Energy Expenditure in ICU Patients Using Predictive Formulas and Various Body Weights Versus Indirect Calorimetry

September 16, 2015 updated by: HEIDEGGER CP, University Hospital, Geneva

Indirect Calorimetry an Essential Tool in the Intensive Care: Comparison of the Energy Expenditure Calculated With Different Body Weights Used in Several Predictive Equations and Indirect Calorimetry Measurements

Indirect calorimetry is the gold standard to measure energy expenditure. In fact it is not always available and inconstantly feasible. Various equations for predicting energy expenditure based on body weights have been created. This study aims at determining the best suitable predictive strategy unless indirect calorimetry is available.

Study Overview

Status

Completed

Detailed Description

Several clinical studies have shown that energy deficit as well as overfeeding lead to an increased risk of complications, especially infections, and increased mortality. The gold standard for determining energy expenditure in intensive care patients is indirect calorimetry. This method is expensive and requires a trained team for its use. In addition the reliability of the measurements depends on the clinical situation and may not be feasible (e.g. inspiratory O2 fraction >60%, end expiratory pressure > 9cmH2O, presence of bronchial gap, etc.). Moreover, there is no longer on the market valid indirect calorimeter for clinical use in mechanically ventilated patients, and the maintenance of the old valid one (Deltatrac II®) becomes increasingly problematic because the lack of spare parts. Intensivists have no more choice and use prediction equations for energy expenditure which are based on imprecise anthropometric data (height, weight). Especially for obese or malnourished patients in the intensive care the body weight represents not a reliable data. Similarly, secondary water inflation due to metabolic stress and resuscitation complicates the determination of the real body weight. The difficulty is to know which weight to use in predictive equations. Due to the paucity in literature on this subject, there is currently no consensus on the reference weight to use in the determination of nutritional needs and medication doses. So each prescriber calculates the energy target by taking a reference weight based on his own convictions. This study is part of a quality process of care and practices harmonization, aiming to identify the reference weight to be used and the best suited predictive equation, to predict energy expenditure for patients who cannot benefit from an indirect calorimetry.

Study Type

Observational

Enrollment (Actual)

87

Contacts and Locations

This section provides the contact details for those conducting the study, and information on where this study is being conducted.

Study Locations

      • Geneva, Switzerland, 1211
        • Service of Intensive Care, Geneva University Hospital,

Participation Criteria

Researchers look for people who fit a certain description, called eligibility criteria.
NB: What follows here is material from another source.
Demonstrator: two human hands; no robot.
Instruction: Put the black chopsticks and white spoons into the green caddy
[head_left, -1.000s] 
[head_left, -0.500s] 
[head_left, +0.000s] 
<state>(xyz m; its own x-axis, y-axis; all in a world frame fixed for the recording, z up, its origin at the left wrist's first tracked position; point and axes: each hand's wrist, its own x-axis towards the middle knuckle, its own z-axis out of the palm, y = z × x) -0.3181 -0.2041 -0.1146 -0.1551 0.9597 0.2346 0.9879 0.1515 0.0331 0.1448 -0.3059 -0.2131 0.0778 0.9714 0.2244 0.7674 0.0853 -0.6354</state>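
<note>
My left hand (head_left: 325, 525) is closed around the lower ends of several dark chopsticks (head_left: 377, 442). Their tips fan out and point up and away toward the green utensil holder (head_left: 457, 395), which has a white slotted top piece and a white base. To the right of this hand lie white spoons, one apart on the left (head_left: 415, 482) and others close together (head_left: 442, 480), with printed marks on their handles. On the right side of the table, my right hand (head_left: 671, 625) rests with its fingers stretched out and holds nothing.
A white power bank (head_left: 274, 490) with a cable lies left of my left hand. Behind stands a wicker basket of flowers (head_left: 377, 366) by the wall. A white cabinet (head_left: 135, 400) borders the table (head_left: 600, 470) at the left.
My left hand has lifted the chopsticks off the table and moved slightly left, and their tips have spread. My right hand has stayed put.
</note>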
Some examples of these criteria are a person's general health condition or prior treatments.

Eligibility Criteria

Ages Eligible for Study

18 years and older (ADULT, OLDER_ADULT)

Accepts Healthy Volunteers

No

Genders Eligible for Study

All

Sampling Method

Probability Sample

Study Population

ICU ventilated patients of a tertiary mixed ICU population

Description

Inclusion Criteria:

  • Patients admitted to the Geneva ICU
  • Length of stay > 72 hours
  • Mechanical ventilation with: FiO2 < 60%; positive end expiratory pressure < 9 cmH2O; no air leaks, absence of pulmonary multi-resistant bacteria
  • Without mechanical ventilation: no claustrophobia; no oxygen dependence

Exclusion Criteria:

  • All patients without inclusion criteria

Study Plan

This section provides details of the study plan, including how the study is designed and what the study is measuring.

How is the study designed?

Design Details

Cohorts and Interventions

Group / Cohort
All patients
All ICU patients mechanically ventilated staying more than 72 hours were included and indirect calorimetry was performed and compared to predictive energy expenditure formulas using different body weights.

What is the study measuring?

Primary Outcome Measures

Outcome Measure
Measure Description
Time Frame
Best energy expenditure prediction, compared to indirect calorimetry by Deltatrac II vs. various predictive equations based on different body weights (ideal, anamnestic, actual, and adjusted).
Time Frame: Time frame will be 24 hours; no further follow-up will be done.
Find the best energy expenditure prediction, by comparing results from an indirect calorimetry measurement using the Deltatrac II (considered the reference method), and various predictive equations based on body weight. The ideal body weights (calculated for a body mass index at 22.5 and 25 kg/m2, calculated with the Brocca and Lorentz equations and calculated with the Metropolitan Life Insurance tables), the anamnestic body weight (recorded from the patient/his family members or the electronical medical file), the actual body weight (using a built- in bed scale), and adjusted body weight (determined by correcting the measured body weight according to the cumulative fluid balance) will be recorded and used to calculate various predictive energy expenditure.
Time frame will be 24 hours; no further follow-up will be done.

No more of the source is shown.